▶ Problem to solve: Write out the data exactly, every line included.

▶ Material provided:
# # #

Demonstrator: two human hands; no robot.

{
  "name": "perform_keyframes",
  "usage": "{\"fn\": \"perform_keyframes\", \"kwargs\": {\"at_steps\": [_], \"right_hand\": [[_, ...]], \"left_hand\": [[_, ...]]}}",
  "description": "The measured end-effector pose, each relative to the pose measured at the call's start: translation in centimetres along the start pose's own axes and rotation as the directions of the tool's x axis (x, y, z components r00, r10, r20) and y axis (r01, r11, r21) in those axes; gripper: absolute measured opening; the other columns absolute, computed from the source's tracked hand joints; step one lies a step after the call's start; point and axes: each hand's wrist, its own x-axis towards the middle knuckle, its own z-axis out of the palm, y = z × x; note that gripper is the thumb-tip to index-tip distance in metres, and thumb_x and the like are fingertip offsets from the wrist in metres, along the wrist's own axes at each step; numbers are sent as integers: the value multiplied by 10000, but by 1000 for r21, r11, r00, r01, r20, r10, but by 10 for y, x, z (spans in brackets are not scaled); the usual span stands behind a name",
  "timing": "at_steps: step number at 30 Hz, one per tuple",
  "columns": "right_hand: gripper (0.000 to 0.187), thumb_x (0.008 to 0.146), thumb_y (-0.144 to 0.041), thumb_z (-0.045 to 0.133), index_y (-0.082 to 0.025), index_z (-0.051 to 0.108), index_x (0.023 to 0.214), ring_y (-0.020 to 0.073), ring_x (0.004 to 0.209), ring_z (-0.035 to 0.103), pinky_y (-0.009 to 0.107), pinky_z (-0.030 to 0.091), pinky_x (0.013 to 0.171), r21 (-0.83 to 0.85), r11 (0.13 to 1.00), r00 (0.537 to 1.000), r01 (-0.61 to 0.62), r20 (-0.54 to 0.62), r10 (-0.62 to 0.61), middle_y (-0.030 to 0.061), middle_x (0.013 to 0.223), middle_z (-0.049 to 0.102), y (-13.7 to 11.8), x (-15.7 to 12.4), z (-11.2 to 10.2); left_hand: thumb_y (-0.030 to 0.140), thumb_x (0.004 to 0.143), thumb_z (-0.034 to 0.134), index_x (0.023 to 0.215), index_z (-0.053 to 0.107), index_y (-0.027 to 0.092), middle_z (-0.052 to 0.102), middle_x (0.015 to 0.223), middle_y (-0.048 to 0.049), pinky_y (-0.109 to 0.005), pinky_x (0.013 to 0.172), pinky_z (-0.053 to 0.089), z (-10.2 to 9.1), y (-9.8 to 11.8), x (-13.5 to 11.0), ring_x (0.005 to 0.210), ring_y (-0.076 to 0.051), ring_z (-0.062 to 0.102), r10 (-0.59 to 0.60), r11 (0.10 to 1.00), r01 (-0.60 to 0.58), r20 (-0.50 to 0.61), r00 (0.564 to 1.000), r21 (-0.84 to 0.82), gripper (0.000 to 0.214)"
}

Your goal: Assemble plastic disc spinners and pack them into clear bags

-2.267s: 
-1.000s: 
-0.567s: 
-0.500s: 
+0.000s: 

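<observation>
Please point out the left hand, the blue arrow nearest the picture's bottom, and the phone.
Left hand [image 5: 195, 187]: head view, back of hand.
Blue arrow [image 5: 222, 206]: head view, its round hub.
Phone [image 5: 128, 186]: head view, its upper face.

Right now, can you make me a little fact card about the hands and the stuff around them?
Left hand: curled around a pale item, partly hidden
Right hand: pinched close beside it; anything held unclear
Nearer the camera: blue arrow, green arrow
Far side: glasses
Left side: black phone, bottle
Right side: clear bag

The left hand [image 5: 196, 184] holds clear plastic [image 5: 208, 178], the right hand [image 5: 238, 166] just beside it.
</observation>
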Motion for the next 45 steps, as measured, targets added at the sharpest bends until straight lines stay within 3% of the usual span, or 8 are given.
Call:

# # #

▶ Completed task:
Demonstrator: two human hands; no robot.

{
  "name": "perform_keyframes",
  "usage": "{\"fn\": \"perform_keyframes\", \"kwargs\": {\"at_steps\": [_], \"right_hand\": [[_, ...]], \"left_hand\": [[_, ...]]}}",
  "description": "The measured end-effector pose, each relative to the pose measured at the call's start: translation in centimetres along the start pose's own axes and rotation as the directions of the tool's x axis (x, y, z components r00, r10, r20) and y axis (r01, r11, r21) in those axes; gripper: absolute measured opening; the other columns absolute, computed from the source's tracked hand joints; step one lies a step after the call's start; point and axes: each hand's wrist, its own x-axis towards the middle knuckle, its own z-axis out of the palm, y = z × x; note that gripper is the thumb-tip to index-tip distance in metres, and thumb_x and the like are fingertip offsets from the wrist in metres, along the wrist's own axes at each step; numbers are sent as integers: the value multiplied by 10000, but by 1000 for r21, r11, r00, r01, r20, r10, but by 10 for y, x, z (spans in brackets are not scaled); the usual span stands behind a name",
  "timing": "at_steps: step number at 30 Hz, one per tuple",
  "columns": "right_hand: gripper (0.000 to 0.187), thumb_x (0.008 to 0.146), thumb_y (-0.144 to 0.041), thumb_z (-0.045 to 0.133), index_y (-0.082 to 0.025), index_z (-0.051 to 0.108), index_x (0.023 to 0.214), ring_y (-0.020 to 0.073), ring_x (0.004 to 0.209), ring_z (-0.035 to 0.103), pinky_y (-0.009 to 0.107), pinky_z (-0.030 to 0.091), pinky_x (0.013 to 0.171), r21 (-0.83 to 0.85), r11 (0.13 to 1.00), r00 (0.537 to 1.000), r01 (-0.61 to 0.62), r20 (-0.54 to 0.62), r10 (-0.62 to 0.61), middle_y (-0.030 to 0.061), middle_x (0.013 to 0.223), middle_z (-0.049 to 0.102), y (-13.7 to 11.8), x (-15.7 to 12.4), z (-11.2 to 10.2); left_hand: thumb_y (-0.030 to 0.140), thumb_x (0.004 to 0.143), thumb_z (-0.034 to 0.134), index_x (0.023 to 0.215), index_z (-0.053 to 0.107), index_y (-0.027 to 0.092), middle_z (-0.052 to 0.102), middle_x (0.015 to 0.223), middle_y (-0.048 to 0.049), pinky_y (-0.109 to 0.005), pinky_x (0.013 to 0.172), pinky_z (-0.053 to 0.089), z (-10.2 to 9.1), y (-9.8 to 11.8), x (-13.5 to 11.0), ring_x (0.005 to 0.210), ring_y (-0.076 to 0.051), ring_z (-0.062 to 0.102), r10 (-0.59 to 0.60), r11 (0.10 to 1.00), r01 (-0.60 to 0.58), r20 (-0.50 to 0.61), r00 (0.564 to 1.000), r21 (-0.84 to 0.82), gripper (0.000 to 0.214)"
}

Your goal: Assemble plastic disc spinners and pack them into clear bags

-2.267s: 
-1.000s: 
-0.567s: 
-0.500s: 
+0.000s: 

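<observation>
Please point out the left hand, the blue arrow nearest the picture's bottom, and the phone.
Left hand [image 5: 195, 187]: head view, back of hand.
Blue arrow [image 5: 222, 206]: head view, its round hub.
Phone [image 5: 128, 186]: head view, its upper face.

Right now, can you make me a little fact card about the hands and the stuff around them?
Left hand: curled around a pale item, partly hidden
Right hand: pinched close beside it; anything held unclear
Nearer the camera: blue arrow, green arrow
Far side: glasses
Left side: black phone, bottle
Right side: clear bag

The left hand [image 5: 196, 184] holds clear plastic [image 5: 208, 178], the right hand [image 5: 238, 166] just beside it.
</observation>
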Motion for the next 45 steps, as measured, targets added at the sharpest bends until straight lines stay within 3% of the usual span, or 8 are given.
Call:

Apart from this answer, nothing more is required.